Records excerpted from a collection:
--- --- ---

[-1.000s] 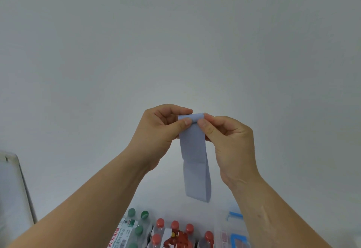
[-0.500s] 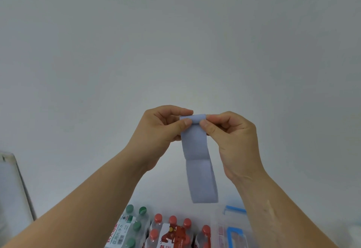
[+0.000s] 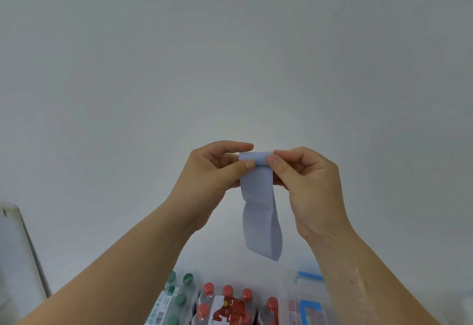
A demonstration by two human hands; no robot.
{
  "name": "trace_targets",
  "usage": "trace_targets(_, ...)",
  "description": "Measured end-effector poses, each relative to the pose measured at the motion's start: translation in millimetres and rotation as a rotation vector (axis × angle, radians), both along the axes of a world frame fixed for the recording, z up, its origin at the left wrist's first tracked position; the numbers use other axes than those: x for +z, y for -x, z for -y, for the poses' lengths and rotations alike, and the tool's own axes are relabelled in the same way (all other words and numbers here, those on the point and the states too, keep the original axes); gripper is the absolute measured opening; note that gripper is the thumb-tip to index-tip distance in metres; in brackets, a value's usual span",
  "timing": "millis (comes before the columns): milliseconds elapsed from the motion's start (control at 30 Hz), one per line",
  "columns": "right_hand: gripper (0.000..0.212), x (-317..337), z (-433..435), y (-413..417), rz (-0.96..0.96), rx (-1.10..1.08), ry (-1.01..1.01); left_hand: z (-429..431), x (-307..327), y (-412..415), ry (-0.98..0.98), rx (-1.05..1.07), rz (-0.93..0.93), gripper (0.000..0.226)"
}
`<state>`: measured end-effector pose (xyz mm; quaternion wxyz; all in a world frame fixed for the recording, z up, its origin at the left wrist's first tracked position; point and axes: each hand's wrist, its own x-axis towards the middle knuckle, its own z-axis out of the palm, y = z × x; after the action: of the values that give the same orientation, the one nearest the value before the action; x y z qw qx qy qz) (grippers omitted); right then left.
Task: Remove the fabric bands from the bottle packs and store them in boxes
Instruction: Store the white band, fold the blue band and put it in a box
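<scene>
Between my raised hands hangs the pale blue fabric band (image 3: 259,206): left hand (image 3: 212,183) and right hand (image 3: 307,189) each pinch its folded top edge, close together. Below them I see green-capped bottles (image 3: 180,296), red-capped bottles (image 3: 227,304) (still packed) and a clear storage box (image 3: 304,306).

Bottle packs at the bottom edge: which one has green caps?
The left pack, with the white label and green caps. The right pack beside it has red caps and a red picture on its label.
</scene>
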<state>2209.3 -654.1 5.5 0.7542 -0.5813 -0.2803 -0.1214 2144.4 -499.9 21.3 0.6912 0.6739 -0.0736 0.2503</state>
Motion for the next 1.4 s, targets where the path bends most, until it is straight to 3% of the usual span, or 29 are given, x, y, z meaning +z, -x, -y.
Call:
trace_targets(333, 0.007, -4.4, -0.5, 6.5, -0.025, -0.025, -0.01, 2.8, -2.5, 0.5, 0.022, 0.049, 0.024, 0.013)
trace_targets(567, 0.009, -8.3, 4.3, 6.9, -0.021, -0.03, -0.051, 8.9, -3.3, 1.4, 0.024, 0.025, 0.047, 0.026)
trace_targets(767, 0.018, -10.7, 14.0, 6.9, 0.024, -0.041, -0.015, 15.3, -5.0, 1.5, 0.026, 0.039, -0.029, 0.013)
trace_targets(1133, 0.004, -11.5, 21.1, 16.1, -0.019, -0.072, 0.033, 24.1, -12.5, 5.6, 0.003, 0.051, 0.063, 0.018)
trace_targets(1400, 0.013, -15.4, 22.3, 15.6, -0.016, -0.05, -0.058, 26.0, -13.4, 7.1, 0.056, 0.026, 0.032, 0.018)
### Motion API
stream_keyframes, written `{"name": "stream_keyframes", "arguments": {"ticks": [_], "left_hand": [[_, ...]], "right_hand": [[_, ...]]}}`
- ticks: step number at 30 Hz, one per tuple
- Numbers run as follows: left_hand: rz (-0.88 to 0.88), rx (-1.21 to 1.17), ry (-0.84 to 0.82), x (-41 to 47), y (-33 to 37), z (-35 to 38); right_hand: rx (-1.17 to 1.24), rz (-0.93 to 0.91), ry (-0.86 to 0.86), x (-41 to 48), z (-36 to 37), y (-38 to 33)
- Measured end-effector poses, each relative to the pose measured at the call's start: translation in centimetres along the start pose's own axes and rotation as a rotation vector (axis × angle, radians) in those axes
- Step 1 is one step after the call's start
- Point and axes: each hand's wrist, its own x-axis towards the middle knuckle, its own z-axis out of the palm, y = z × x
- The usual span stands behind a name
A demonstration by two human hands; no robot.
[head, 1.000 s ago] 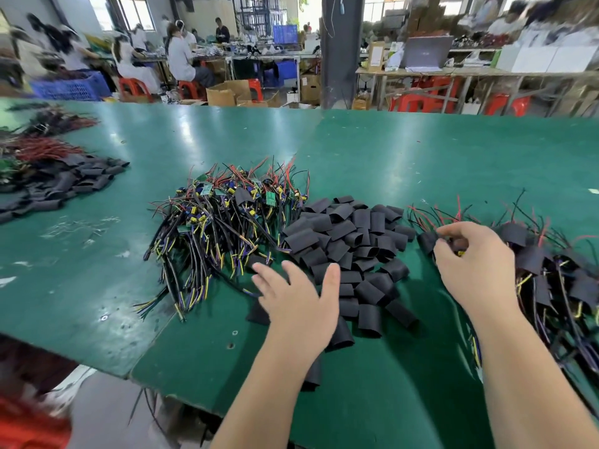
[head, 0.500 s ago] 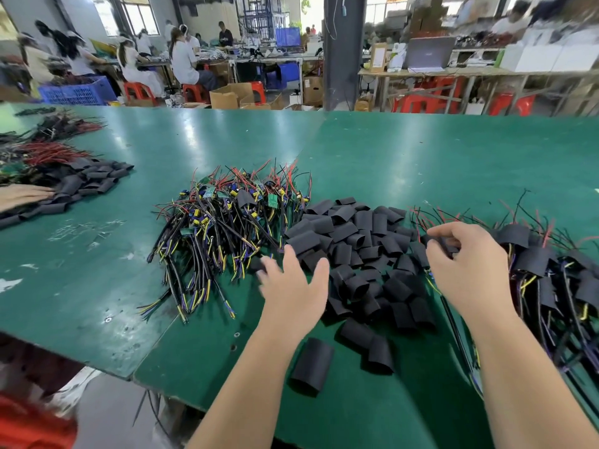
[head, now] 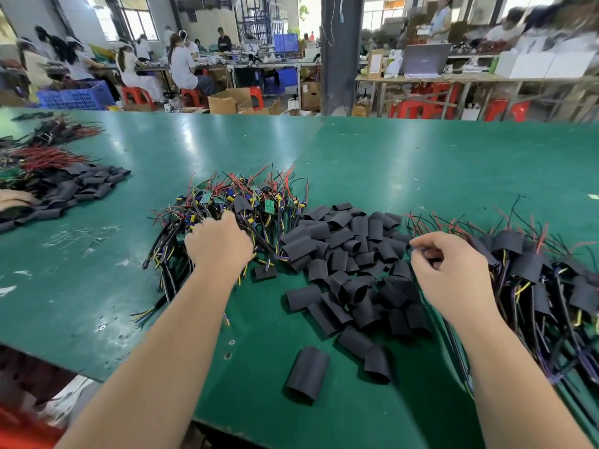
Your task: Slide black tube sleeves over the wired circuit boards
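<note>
Hands working at green table (head: 421, 163), head view. Left hand (head: 220, 246) is reaching into the pile of wired circuit boards (head: 259, 202), knuckles up and fingers curling down among the wires. Fingertips are hiding in the tangle, so cannot tell whether they are grasping a board. Right hand (head: 450, 277) is hovering between the heap of black tube sleeves (head: 350, 254) and the sleeved boards (head: 531, 264). Its fingers are curling loosely, thumb near index, released and gripping nothing.

The wired circuit boards are lying left of centre, small green boards with red, black and yellow leads sticking out. The heap of black tube sleeves is sitting just beside them to the right, touching their edge. One loose sleeve (head: 308, 372) is lying apart from the heap, nearer the front edge of the table. The sleeved boards are piling up at the far right, wires trailing toward the table edge.

At far left a second sleeve pile (head: 81, 189) is lying next to red wire bundles (head: 45, 155), with another person's hand (head: 16, 199) resting at the frame edge. Seated workers (head: 181, 66) are showing behind, blurred.
</note>
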Motion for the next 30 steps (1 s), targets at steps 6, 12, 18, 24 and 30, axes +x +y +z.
{"name": "stream_keyframes", "arguments": {"ticks": [6,12,18,24,30], "left_hand": [[-0.004,-0.22,-0.036,1.0,-1.6,0.8],[-0.241,-1.139,0.056,-0.2,-2.3,0.2],[-0.284,-1.701,-0.102,-2.2,-0.1,-1.6],[-0.33,-1.939,-0.299,-3.6,1.1,-2.6],[-0.389,-2.224,-0.494,-4.1,0.7,-3.5]], "right_hand": [[0.023,-0.02,-0.035,-0.3,-0.1,-0.5],[0.048,-0.024,-0.043,-0.4,-0.1,-1.0],[0.102,-0.002,-0.063,-0.5,-0.1,-1.0],[0.12,0.01,-0.072,-0.5,0.0,-0.9],[0.129,0.009,-0.087,-0.6,0.0,-1.1]]}}
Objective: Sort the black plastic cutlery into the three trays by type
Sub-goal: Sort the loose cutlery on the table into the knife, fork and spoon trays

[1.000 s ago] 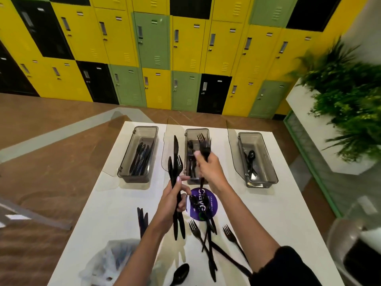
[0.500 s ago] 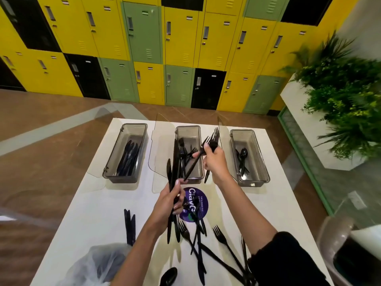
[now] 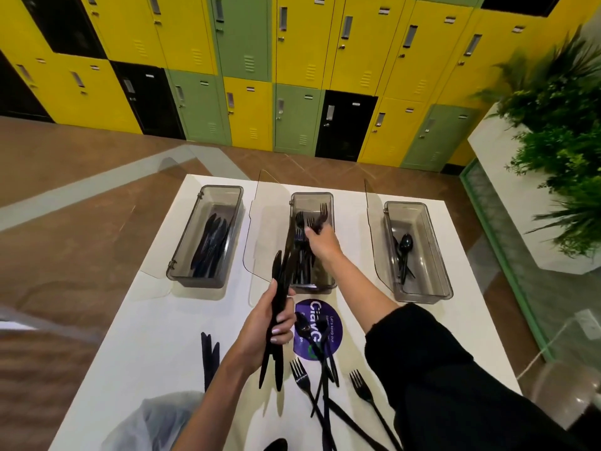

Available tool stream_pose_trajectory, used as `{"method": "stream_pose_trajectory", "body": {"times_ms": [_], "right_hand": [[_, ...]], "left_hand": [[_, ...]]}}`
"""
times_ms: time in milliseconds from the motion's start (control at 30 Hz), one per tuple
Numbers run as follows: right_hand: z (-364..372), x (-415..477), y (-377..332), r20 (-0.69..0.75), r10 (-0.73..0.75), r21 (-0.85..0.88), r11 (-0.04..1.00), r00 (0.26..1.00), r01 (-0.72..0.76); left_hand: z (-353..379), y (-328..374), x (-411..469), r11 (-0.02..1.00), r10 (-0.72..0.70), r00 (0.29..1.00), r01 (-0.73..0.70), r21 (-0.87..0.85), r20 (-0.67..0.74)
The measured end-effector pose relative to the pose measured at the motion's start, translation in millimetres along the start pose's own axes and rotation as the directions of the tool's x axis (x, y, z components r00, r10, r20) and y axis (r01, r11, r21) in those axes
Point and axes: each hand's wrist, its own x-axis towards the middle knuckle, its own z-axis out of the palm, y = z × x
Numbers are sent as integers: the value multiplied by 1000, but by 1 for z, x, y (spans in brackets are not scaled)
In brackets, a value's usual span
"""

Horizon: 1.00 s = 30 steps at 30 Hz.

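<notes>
Over the middle tray (image 3: 312,194), the right hand (image 3: 320,237) reaches down inside with its fingers curled round a few forks (image 3: 322,213). The forks lie along the tray's length, tines pointing away from the person toward the far wall. More black cutlery lies lengthwise beneath them.

Nearer, the left hand (image 3: 270,327) is wrapped tightly around a bundle of black cutlery (image 3: 282,281), held above the white table (image 3: 156,320). The bundle's long axis runs near to far, its upper ends tilting toward the middle tray's near left corner; blur hides which types it holds.

The left tray (image 3: 187,242) holds knives (image 3: 211,245) lying lengthwise. The right tray (image 3: 435,255) holds spoons (image 3: 405,247), bowls toward the far end.

Loose forks (image 3: 300,375) lie crossed on the near table, tines mostly pointing away, beside a purple round sticker (image 3: 333,327). Two more black pieces (image 3: 208,356) lie lengthwise at the left, close to a clear plastic bag (image 3: 153,421).
</notes>
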Motion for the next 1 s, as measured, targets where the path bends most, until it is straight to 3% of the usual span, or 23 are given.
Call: {"method": "stream_pose_trajectory", "body": {"times_ms": [67, 133, 200, 267, 433, 667, 1000], "right_hand": [[1, -8, 5, -1, -5, -138, 990, 1000, 5], [-3, -25, 5, -30, -76, -127, 989, 997, 71], [-6, -45, 4, 15, -110, 69, 992, 994, 109], [-12, -71, 1, 132, -71, 280, 960, 989, 31], [-25, -106, 21, 272, -149, 345, 938, 951, 49], [-50, -130, 26, 236, -196, 426, 901, 952, 80], [-82, -162, 28, 155, -206, 475, 873, 966, 110]], "left_hand": [[-3, 0, 1, 1000, 11, 1000, -11, -3, 1], [-5, 0, 2, 996, 67, 998, -66, 57, -11], [-4, -2, 1, 980, 125, 992, -120, 157, -26], [0, -4, 0, 963, 155, 987, -140, 230, -46], [8, -6, -5, 942, 175, 984, -163, 292, -15], [18, -8, -31, 975, 24, 991, -52, 217, 129], [39, -13, -66, 980, 12, 974, -56, 192, 225]]}}
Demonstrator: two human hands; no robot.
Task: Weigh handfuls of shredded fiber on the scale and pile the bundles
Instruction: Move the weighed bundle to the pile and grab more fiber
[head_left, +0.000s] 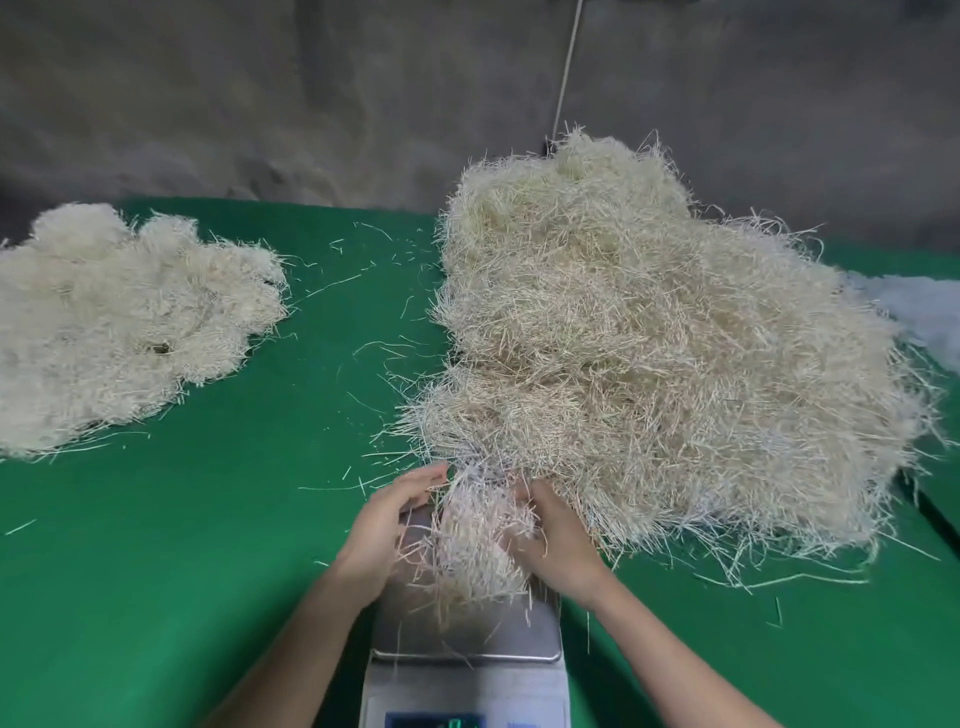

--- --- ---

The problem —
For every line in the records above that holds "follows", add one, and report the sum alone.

Answer to the exercise —
2